El dolor que no se dice y la violencia que no se ve
Cada día, las noticias nos hablan de guerras y conflictos lejanos, pero la violencia más extendida e invisible a menudo se consume cerca de nosotros: dentro de los hogares, en las relaciones afectivas, entre personas que deberían protegerse mutuamente.
Es la violencia privada —física, psicológica, económica o digital— que afecta a mujeres, hombres, menores y ancianos.
Tantas veces se hiere en silencio, a menudo sin dejar rastros visibles, pero dejando marcas profundas en el alma y en la confianza hacia los demás.
Vivimos en una sociedad que sabe contarlo todo, excepto el dolor. Vivimos en una época en la que todo se puede compartir: imágenes, emociones, éxitos. Pero todavía se habla poco del dolor.
Se nos enseña a «reaccionar», a ser fuertes, a «superarlo». Sin embargo, el dolor no se supera: se atraviesa. Es una parte esencial de la vida, una voz que pide ser escuchada.
En la cultura de las apariencias, el sufrimiento se
considera un fracaso, algo que hay que ocultar. Y así, quien sufre se queda
solo, mientras la violencia crece en silencio.
Hoy en día, la violencia no solo se manifiesta con las manos o las palabras. Sino que tiene nuevos rostros… también el rostro digital.
Las nuevas tecnologías han abierto espacios de agresión invisibles pero devastadores: persecuciones en línea, amenazas, difusión de imágenes íntimas, campañas de odio y humillación pública.
Son formas de violencia psicológica que aíslan, destruyen la autoestima y empujan al silencio. Una violencia que puede surgir en la red, pero que acaba afectando a la vida real.
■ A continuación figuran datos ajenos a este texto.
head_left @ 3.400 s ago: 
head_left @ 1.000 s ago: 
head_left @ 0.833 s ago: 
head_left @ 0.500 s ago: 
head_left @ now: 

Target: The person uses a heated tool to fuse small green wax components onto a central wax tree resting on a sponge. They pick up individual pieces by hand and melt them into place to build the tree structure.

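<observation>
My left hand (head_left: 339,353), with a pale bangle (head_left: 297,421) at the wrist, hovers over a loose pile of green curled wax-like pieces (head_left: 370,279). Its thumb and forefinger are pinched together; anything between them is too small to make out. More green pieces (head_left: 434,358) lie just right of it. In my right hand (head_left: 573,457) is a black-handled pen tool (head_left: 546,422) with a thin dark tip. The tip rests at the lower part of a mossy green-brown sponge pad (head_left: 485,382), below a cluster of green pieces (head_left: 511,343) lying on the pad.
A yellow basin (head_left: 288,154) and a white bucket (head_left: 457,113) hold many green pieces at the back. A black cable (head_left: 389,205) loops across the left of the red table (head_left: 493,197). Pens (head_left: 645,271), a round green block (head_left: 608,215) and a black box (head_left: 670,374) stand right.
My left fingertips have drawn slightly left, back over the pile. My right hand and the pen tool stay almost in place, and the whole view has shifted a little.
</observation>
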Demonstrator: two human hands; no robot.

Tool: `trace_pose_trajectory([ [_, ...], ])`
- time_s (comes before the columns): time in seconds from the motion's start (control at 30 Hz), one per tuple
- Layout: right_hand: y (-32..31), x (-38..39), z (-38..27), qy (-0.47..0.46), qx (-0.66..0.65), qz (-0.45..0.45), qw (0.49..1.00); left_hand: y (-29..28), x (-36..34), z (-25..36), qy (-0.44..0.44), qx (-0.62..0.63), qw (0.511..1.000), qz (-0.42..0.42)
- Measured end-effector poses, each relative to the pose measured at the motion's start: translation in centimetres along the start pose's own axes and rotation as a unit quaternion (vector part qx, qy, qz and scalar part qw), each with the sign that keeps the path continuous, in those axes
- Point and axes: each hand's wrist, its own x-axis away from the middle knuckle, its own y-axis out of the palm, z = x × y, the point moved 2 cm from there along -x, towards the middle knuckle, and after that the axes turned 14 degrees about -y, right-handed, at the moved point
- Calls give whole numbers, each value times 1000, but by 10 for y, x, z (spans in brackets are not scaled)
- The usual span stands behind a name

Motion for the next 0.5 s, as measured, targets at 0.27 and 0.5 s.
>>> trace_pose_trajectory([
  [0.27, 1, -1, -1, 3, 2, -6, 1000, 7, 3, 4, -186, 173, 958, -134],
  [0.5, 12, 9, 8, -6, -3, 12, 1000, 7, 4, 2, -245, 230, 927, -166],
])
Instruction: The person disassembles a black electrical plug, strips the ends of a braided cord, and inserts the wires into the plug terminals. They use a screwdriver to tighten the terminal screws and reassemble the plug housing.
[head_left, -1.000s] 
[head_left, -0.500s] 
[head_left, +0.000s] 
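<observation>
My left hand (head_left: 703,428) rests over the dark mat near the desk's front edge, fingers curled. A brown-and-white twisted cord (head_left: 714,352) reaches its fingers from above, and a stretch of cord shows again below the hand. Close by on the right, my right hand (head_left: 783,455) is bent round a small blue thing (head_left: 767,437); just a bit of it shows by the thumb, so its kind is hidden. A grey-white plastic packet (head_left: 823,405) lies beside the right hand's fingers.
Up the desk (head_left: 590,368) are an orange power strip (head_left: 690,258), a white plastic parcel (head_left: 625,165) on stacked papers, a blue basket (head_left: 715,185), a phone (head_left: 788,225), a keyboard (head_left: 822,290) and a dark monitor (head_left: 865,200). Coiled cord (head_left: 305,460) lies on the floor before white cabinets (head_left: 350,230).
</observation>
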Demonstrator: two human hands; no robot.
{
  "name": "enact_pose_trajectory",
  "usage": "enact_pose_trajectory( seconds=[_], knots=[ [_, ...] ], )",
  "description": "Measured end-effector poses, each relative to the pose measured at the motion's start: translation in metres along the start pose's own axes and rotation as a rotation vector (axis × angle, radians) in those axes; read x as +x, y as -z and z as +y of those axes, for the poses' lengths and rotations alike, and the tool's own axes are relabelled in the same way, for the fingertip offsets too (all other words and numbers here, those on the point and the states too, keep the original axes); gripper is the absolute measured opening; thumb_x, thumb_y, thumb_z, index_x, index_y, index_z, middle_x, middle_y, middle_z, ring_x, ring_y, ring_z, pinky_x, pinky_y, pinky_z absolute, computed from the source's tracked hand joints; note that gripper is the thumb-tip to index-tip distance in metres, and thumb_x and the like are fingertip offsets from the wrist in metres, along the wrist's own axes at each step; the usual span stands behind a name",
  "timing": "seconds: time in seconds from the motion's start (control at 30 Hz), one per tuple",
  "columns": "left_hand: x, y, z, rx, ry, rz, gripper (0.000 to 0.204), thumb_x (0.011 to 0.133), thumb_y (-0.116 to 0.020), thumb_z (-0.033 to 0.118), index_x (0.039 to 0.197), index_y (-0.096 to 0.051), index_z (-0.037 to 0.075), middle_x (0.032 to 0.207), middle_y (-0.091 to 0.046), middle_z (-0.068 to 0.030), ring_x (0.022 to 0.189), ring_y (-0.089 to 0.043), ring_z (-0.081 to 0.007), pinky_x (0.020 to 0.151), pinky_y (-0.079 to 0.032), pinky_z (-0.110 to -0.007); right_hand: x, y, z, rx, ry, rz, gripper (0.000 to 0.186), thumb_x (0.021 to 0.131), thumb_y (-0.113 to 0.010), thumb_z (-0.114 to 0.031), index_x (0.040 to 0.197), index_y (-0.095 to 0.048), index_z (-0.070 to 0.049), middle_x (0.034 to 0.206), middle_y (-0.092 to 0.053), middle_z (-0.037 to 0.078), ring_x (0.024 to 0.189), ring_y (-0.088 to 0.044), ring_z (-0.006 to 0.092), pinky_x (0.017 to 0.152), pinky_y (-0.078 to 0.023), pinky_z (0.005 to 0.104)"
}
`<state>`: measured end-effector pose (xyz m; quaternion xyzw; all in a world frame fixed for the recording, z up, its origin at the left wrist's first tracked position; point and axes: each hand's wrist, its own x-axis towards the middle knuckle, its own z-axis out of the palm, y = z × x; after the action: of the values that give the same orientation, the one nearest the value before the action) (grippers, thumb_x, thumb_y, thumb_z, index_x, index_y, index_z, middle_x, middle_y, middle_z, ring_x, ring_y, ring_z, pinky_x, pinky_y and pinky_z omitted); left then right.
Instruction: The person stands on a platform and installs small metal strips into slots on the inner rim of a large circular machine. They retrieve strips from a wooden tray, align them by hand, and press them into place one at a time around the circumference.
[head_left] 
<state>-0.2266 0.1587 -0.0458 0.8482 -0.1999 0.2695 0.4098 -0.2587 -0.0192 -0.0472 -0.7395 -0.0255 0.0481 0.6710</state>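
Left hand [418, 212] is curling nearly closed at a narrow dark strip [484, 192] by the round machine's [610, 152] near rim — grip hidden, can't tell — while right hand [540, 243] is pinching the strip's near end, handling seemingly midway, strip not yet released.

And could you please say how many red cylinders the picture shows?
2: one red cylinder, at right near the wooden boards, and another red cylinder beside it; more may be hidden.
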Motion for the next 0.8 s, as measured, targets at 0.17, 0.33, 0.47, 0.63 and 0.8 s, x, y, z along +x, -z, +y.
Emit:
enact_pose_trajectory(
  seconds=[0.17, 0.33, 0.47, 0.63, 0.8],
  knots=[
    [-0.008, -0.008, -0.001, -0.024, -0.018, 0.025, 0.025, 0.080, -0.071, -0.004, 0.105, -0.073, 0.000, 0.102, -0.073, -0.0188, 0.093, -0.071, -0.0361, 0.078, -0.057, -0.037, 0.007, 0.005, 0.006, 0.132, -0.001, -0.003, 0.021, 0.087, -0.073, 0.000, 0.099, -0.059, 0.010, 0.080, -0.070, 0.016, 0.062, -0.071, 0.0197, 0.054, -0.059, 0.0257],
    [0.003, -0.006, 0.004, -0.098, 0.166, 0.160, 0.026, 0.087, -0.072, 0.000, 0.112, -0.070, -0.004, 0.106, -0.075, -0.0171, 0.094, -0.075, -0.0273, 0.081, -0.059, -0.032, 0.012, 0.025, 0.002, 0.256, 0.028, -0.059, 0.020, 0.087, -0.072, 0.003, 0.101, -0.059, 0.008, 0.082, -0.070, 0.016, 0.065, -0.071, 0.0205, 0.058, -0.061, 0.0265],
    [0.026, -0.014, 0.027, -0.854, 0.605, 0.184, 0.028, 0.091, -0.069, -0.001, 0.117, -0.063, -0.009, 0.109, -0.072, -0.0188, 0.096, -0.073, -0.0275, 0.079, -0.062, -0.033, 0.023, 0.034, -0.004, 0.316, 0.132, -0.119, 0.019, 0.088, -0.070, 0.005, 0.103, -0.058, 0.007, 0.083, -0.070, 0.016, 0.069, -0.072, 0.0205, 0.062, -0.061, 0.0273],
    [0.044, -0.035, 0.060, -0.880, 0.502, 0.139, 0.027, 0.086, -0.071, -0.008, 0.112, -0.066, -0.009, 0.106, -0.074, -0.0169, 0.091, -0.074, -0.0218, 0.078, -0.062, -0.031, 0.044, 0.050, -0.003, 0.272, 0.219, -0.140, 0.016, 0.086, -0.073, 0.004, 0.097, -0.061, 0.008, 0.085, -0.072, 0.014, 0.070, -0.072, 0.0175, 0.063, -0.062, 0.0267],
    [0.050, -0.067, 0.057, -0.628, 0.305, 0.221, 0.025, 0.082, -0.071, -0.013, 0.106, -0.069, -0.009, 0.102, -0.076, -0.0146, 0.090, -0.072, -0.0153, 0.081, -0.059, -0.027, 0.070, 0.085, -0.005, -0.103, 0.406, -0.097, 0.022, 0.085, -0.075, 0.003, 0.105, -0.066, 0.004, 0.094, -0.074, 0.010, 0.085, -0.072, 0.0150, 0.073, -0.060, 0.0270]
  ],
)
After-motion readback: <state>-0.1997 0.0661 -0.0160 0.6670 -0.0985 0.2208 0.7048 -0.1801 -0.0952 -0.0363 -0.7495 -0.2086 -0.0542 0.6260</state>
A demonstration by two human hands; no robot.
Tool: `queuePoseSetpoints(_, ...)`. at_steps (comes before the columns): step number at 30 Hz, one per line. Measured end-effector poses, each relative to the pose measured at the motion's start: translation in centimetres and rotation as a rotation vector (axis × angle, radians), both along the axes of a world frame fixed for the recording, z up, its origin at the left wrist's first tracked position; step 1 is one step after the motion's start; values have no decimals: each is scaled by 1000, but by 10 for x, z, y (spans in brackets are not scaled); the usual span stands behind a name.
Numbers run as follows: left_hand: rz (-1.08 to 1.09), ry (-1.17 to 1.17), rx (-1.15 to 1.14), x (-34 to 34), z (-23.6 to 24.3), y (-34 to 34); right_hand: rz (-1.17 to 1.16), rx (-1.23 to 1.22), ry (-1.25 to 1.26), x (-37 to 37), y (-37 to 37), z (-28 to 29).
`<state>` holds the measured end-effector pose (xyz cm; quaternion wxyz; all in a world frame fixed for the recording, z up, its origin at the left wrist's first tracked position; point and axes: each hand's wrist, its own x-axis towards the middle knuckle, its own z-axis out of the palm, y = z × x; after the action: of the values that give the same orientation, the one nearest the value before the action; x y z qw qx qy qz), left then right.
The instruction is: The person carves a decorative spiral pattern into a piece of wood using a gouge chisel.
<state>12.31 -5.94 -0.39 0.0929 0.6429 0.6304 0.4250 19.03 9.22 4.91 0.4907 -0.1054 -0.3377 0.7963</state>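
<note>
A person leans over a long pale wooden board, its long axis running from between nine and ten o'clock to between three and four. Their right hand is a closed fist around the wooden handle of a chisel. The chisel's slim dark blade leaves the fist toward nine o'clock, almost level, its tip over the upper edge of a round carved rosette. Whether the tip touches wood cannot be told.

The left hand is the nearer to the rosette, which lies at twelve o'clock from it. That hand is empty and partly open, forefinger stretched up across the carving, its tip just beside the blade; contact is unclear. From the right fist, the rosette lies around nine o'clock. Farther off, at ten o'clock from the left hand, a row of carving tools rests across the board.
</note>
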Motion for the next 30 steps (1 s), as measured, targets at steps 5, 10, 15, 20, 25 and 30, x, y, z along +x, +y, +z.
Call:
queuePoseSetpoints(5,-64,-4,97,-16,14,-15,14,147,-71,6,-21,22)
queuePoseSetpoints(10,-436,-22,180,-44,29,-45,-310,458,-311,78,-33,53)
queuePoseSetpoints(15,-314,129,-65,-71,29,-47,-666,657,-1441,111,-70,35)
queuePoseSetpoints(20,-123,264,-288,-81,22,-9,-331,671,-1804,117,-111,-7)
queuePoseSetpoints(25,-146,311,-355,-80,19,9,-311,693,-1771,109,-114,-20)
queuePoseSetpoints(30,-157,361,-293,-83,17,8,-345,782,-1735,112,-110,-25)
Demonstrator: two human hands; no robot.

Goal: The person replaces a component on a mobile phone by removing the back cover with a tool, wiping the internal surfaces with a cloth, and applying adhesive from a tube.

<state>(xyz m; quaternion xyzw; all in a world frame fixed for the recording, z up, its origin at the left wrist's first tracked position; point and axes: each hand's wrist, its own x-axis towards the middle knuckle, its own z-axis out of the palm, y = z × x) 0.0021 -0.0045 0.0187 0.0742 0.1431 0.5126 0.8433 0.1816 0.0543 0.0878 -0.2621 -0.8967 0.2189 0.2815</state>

Muchas víctimas ya habían pedido ayuda. Habían hablado, pero no les creyeron. El dolor a menudo se minimiza, se califica de «asunto privado», como si la violencia fuera un asunto de pareja y no un problema colectivo.
El silencio, en estos casos, se convierte en cómplice:
del miedo, de la indiferencia, de una cultura que aún tiene dificultades para
reconocer y proteger.
Las cifras cuentan vidas rotas. Pero las estadísticas, seguramente hasta necesarias, se quedan obsoletas cada día que pasa. En todo caso, detrás de cada cifra hay una historia, un dolor, una voz que no fue escuchada a tiempo.
Y las estadísticas indican también que son frecuentes los casos en los que el agresor es una persona de confianza. Una señal de que la violencia sigue escondiéndose donde debería haber amor.
La respuesta no puede limitarse a la represión o a la indignación del momento.
Se necesita una cultura de escucha, de prevención, de educación afectiva y de los sentimientos. Hay que enseñar desde pequeños el valor del respeto, la empatía, los límites.
Escuchar el dolor no significa compadecerse, sino reconocer. Dar voz y dignidad a quienes sufren.
Cuando el dolor es acogido, puede convertirse en conciencia y renacimiento; cuando es ignorado, se transforma en ira, aniquilación, muerte.
En una sociedad que idolatra la fuerza, aprender a escuchar el dolor es un gesto revolucionario.
Significa reconocer que la fragilidad no es una culpa, sino una condición humana; que el cuidado y la escucha son formas de resistencia civil.
En este sentido, la no violencia no puede limitarse a ser un principio contra la guerra: es un estilo de convivencia, una forma cotidiana de vivir las relaciones con respeto, atención y responsabilidad.
Ser no violento significa elegir la palabra en lugar de la agresión, el diálogo en lugar del dominio, la comprensión en lugar del juicio.
Es un camino lento pero necesario, porque solo así la paz deja de ser una utopía y se convierte en una práctica posible.
Cada vez que una persona muere o es destruida psicológicamente a manos de otra, no es una tragedia privada: es una derrota para todos.
Las leyes no bastan si no cambia la mentalidad. Las condenas no bastan si no surge la escucha. La violencia crece en el silencio y en los prejuicios. Reconocerla, nombrarla, escucharla: ese es el verdadero punto de partida.
Solo cuando el dolor se convierta en una voz común, la sociedad podrá considerarse verdaderamente libre y, por fin, verdaderamente viva.